In pensione più tardi, oppure con assegni più bassi.

Sulle pensioni, la Ragioneria generale "ha compiuto un intervento da cartellino rosso: non è sua competenza intervenire in materia su cui, invece, sono il Governo e il Parlamento a dover decidere". E poi la Ragioneria finge di ignorare che l'età di accesso alla pensione in Italia, è superiore di tre anni alla media europea, alzarla ancora a 67 anni, sarebbe una vera e propria crudeltà verso i lavoratori.

Dopo l'allarme lanciato ieri dalla Ragioneria dello Stato (il meccanismo è "irrinunciabile" perché "costituisce la misura più efficace per sostenere il livello delle prestazioni") Boeri ha quindi confermato che slegare l'età di pensionamento all'aspettativa di vita "è pericolosissimo" perché "può avere sia effetti in avanti che all'indietro". Mentre per la Cisl, Maurizio Petruccioli ritiene il rinvio dello scatto automatico un fatto: "Necessario e sopportabile che "trova un consenso trasversale anche nelle forze parlamentari che giudicano necessario ed utile mitigare la rigidità delle regole previdenziali ed alleggerire la condizione di milioni di lavoratrici e di lavoratori che fanno lavori diversi per usura e retribuzione"".

Insomma, se le colpe sono anche e soprattutto della cattiva gestione della politica sulle pensioni, delle varie riforme che si sono avvicendate in modo contraddittorio, creando privilegiati e figli della gallina nera, anche noi italiani abbiamo avuto un rapporto piuttosto disinvolto con le pensioni.

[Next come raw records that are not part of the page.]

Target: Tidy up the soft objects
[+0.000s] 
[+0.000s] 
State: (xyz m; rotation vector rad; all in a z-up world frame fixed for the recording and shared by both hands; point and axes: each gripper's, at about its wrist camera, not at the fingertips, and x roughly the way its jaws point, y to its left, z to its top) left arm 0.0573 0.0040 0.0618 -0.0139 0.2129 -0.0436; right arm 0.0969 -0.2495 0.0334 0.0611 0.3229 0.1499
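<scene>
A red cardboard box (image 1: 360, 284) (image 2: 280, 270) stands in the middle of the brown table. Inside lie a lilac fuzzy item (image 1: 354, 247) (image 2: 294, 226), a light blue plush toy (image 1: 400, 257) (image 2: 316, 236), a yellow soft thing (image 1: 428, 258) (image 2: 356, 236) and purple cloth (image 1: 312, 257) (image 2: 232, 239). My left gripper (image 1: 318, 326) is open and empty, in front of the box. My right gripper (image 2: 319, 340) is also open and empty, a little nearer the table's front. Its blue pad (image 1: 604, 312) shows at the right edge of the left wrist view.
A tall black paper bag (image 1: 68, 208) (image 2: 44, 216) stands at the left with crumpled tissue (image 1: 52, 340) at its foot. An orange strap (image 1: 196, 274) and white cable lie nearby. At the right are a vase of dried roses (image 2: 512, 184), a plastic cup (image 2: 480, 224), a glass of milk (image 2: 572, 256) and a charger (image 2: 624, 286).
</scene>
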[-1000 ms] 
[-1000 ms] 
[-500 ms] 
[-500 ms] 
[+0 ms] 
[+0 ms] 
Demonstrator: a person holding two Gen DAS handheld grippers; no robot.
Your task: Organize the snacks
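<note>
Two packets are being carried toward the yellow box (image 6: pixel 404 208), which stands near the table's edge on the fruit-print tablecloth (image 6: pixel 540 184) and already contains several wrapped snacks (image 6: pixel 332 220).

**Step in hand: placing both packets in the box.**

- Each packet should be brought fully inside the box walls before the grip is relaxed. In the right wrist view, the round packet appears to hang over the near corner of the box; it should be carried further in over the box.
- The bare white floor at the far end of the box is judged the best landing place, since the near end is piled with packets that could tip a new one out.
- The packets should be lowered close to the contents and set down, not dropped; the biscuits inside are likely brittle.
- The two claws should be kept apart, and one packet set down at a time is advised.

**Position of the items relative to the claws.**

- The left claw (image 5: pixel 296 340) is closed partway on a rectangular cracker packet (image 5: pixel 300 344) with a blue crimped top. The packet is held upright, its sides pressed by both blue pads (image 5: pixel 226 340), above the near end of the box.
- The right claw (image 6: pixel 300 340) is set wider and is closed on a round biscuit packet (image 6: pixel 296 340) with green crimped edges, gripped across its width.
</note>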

Sarà dunque pensione di vecchiaia a 67 anni. "Il processo di elevamento dei requisiti minimi e il relativo meccanismo di adeguamento automatico" sulle Pensioni sono "dei fondamentali parametri di valutazione dei sistemi pensionistici specie per i paesi con alto debito pubblico come l'Italia". La Ragioneria generale dello Stato (Rgs) nel rapporto integrale 'Le tendenze di medio-lungo periodo del sistema pensionistico', spiega: "Dal confronto con la normativa vigente, emerge fin 2021, con un profilo crescente che arriverebbe a circa 0,8 punti di Pil nel 2033".